Psyche Williams-Forson 05:17
Thank you very much, Ella. It's my pleasure to be here.
Camille Lloyd 05:21
Welcome, Dr. Forson. So I'm gonna get us kicked off here and really trying to understand what's the significance of food in the history of Black people in this country and, frankly, also around the globe?
Psyche Williams-Forson 05:33
Great, thank you, Camille, and thank you also for hosting me today. You know, I mean, food is a fundamental object or set of objects that we all tend to engage with on an everyday, regular basis. Sometimes for that reason, because it's so much a part of our everyday life, we don't think that it has any importance, whether that's from the perspective of having plenty, most likely and most often, but it is very important, especially for those who have little, right? And so food becomes important in those ways, right, from the standpoint of sustenance. But part of what I try to share with people is that while sustenance is one part of the food conversation, it's so much bigger than that because food is part of our heritages and legacies. Food is about issues of power and negotiating power, and that's not always between genders; it's also between entities. Food says a lot about who we are as members of community, who we are as individuals. So food plays a lot of different roles in our lives, whether we acknowledge it or not, whether we recognize it or not, whether it's in our home, our workplace or any of the various institutions that we engage with every day.
Ella Washington 07:07
So this sounds a bit like, you know, when people say, "Bring your whole self to work," that kind of includes food and your relationship with food, your understanding of food, your cultural connection to food. And how have you seen this have a specific impact on Black communities?
Psyche Williams-Forson 07:23
Right. So to build on the first answer, you know, food is one of these things, again, as I said, we tend to downplay it. But let me just go back historically for a moment. When enslaved Africans were brought to this country, to South America through Europe, food was fundamental to their transport during the Middle Passage, before the Middle Passage, after the formal closing of the, of the trans-Atlantic slave trade, in the sense that we have to remember, enslaved people were labor force. Right? And so they had to be fed, they had to be nourished. They had to be cared for. Well, what food was used to do that? Well, foods were bought from the continent. Then, of course, during, at different ports, foods were traded and bartered.
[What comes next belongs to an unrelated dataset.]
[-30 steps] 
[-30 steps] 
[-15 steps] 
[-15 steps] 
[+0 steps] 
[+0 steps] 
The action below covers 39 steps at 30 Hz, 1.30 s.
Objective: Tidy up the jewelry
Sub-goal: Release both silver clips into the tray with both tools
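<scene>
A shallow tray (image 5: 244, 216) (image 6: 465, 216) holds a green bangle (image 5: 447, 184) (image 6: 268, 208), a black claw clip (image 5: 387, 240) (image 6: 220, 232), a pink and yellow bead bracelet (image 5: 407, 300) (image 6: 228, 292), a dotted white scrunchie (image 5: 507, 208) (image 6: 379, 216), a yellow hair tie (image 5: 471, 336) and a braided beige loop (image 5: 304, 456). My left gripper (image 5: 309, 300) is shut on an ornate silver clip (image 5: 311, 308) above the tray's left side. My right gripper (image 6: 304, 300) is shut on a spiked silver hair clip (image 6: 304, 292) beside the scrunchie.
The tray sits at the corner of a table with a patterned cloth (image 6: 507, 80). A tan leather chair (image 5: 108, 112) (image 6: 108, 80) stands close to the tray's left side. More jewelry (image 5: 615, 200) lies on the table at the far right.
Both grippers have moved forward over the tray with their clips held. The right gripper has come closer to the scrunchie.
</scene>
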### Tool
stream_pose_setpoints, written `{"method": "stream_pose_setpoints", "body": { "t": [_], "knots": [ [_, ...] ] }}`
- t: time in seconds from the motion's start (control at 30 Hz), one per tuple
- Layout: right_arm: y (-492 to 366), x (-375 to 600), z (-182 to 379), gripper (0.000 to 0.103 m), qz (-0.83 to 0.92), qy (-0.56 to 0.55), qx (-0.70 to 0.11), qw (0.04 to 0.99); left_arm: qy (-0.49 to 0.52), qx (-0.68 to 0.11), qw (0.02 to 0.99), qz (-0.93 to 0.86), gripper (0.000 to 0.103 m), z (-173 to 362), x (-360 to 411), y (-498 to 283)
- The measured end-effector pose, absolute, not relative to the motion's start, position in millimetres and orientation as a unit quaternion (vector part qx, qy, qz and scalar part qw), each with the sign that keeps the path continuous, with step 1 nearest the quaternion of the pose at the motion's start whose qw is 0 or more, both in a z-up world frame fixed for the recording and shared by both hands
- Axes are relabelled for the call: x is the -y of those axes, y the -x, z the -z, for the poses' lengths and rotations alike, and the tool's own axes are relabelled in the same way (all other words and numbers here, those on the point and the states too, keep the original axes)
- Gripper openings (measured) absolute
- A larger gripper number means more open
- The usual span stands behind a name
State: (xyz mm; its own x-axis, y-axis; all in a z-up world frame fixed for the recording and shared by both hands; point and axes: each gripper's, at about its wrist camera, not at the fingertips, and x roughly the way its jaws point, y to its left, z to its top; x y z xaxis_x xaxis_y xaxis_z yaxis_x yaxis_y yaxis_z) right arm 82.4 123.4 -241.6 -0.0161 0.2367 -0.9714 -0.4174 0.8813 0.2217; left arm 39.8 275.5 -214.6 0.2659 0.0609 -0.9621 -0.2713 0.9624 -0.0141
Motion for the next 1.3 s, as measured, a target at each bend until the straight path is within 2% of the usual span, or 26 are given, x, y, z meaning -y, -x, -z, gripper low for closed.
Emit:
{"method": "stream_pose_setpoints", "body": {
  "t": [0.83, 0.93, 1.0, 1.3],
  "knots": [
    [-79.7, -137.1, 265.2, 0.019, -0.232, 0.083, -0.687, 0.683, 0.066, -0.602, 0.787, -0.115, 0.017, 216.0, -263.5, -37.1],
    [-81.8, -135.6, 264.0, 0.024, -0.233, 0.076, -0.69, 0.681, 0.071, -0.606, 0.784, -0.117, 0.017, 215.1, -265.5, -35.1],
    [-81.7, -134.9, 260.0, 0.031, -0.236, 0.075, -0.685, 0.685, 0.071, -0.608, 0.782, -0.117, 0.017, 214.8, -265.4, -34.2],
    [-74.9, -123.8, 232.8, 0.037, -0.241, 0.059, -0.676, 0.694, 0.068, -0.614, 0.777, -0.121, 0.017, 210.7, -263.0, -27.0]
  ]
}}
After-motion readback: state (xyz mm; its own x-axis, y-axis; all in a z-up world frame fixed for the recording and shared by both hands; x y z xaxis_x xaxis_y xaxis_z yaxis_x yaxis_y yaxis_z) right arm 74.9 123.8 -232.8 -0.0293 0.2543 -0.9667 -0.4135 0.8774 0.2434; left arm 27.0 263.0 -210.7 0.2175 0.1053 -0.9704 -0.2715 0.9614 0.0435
People were bartered for food.
Psyche Williams-Forson 08:23
You know, I was having this conversation recently regarding an exhibit that I created for the National Library of Medicine at the National Institutes of Health. In the Chesapeake region, which Virginia, Maryland, Delaware along the Eastern Seaboard, foods like coffee and coffee beans were brought and traded and bartered. And, and in many cases Black people's bodies were used as, as currency for these kinds of food. So now you introduce an entirely different dimension and reason for understanding food, right? -- as a bartering tool. At the same time, foods like peppers, hot peppers and African yam and different tubers were brought on board to help provision and feed those who were making the treacherous journey across the waterways.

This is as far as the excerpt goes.